The grant or denial of a motion to sever is within the discretion of the trial court, and absent an abuse of discretion, denial of a motion to sever is not grounds for reversal. Short v. State, 256 Ga. 165 ( 345 S.E.2d 340) (1986). A case for an abuse of discretion is made when the appellant shows clear prejudice caused by a failure to properly consider the three elements of severance enumerated in Harrell v. State, 253 Ga. 474 ( 321 S.E.2d 739) (1984). The trial court properly redacted the co-defendant's statements. Depree v. State, 246 Ga. 240 ( 271 S.E.2d 155) (1980). Antagonistic defenses do not of themselves require severance. Kennedy v. State, 253 Ga. 132, 135 ( 317 S.E.2d 822) (1984). There was no abuse of discretion.
3. Appellant Johnson argues that the trial court abridged her Sixth Amendment right of confrontation by denying her a thorough and sifting cross-examination of co-defendant Moore.
"Generally speaking, the Confrontation Clause guarantees an opportunity for effective cross-examination, not cross-examination that is effective in whatever way, and to whatever extent, the defense might wish." Delaware v.
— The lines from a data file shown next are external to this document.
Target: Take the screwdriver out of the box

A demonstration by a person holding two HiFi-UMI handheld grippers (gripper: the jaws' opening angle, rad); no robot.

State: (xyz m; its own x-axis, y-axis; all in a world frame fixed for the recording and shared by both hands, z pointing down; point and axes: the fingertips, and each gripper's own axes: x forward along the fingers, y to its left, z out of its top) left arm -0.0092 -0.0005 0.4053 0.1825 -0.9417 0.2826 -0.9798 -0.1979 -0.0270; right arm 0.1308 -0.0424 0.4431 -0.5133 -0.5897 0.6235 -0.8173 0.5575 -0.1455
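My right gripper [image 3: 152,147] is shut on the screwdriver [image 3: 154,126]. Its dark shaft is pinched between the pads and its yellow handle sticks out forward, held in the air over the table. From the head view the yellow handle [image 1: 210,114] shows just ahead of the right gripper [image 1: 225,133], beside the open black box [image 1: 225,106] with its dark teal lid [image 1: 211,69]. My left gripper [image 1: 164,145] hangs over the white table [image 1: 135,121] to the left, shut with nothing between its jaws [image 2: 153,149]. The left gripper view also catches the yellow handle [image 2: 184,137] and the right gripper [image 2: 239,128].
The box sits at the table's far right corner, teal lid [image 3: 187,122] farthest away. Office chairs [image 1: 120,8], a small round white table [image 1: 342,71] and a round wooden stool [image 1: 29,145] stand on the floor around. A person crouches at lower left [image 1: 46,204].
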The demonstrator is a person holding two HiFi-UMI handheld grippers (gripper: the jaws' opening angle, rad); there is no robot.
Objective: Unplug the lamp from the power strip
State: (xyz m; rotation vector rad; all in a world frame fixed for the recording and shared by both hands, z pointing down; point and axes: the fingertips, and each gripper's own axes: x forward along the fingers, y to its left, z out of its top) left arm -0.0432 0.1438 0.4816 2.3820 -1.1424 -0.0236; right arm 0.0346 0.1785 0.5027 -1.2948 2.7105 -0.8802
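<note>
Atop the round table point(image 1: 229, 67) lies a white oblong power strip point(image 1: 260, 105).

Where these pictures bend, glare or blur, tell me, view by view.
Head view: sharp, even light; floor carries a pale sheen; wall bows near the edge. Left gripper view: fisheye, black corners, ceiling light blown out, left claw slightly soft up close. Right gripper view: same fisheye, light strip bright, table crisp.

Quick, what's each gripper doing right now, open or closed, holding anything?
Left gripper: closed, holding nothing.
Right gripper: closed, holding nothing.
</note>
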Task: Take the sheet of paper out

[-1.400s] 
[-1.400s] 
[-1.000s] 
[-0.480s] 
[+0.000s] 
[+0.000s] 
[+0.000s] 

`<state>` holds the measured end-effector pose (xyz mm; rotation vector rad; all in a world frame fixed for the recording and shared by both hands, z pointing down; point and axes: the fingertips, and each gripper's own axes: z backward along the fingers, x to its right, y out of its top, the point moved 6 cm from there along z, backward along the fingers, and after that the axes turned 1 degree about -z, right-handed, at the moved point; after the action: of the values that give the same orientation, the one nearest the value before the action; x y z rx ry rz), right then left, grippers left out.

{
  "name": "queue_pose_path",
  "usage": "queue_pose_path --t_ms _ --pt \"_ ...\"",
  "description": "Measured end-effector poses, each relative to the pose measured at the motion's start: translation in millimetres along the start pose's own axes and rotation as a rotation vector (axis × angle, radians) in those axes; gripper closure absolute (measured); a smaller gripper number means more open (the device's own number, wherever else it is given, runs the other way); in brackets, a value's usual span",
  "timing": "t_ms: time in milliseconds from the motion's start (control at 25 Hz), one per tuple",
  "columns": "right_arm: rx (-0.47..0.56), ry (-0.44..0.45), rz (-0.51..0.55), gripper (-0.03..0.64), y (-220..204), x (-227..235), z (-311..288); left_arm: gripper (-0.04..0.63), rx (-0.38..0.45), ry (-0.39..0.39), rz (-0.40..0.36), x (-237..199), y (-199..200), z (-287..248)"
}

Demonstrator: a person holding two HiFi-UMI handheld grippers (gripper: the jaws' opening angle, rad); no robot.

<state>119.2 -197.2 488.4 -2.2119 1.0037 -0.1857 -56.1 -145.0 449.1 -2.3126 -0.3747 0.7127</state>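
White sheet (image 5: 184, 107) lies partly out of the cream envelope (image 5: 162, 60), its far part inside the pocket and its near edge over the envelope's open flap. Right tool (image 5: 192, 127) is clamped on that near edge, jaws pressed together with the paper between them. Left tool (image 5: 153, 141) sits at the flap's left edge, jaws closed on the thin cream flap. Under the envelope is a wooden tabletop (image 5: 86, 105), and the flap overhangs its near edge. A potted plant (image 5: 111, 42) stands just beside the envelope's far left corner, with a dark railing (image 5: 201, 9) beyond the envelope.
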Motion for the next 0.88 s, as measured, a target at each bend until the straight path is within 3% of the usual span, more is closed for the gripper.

Fensterer, 474 U.S. 15, 20 ( 106 S.C. 292, 295, 88 L.Ed.2d 15) (1985). On cross-examination appellant Johnson attempted to impeach the testimony of co-defendant Moore with an unrelated incident that occurred after the murder. The trial judge refused cross-examination on this point citing the prejudice to Moore. The judge also noted Johnson's thorough impeachment of Moore's testimony by other means. The appellant was afforded an effective cross-examination, and there was no error.
"Trial judges retain wide latitude insofar as the confrontation clause is concerned to impose reasonable limits on such cross-examination based on concerns about, among other things, harassment, prejudice, . . . or interrogation that is repetitive or only marginally relevant." Delaware v. Van Arsdall, 475 U.S. 673 ( 106 S.C. 1431, 1435, 89 L.Ed.2d 674) (1986).
Judgments affirmed. All the Justices concur.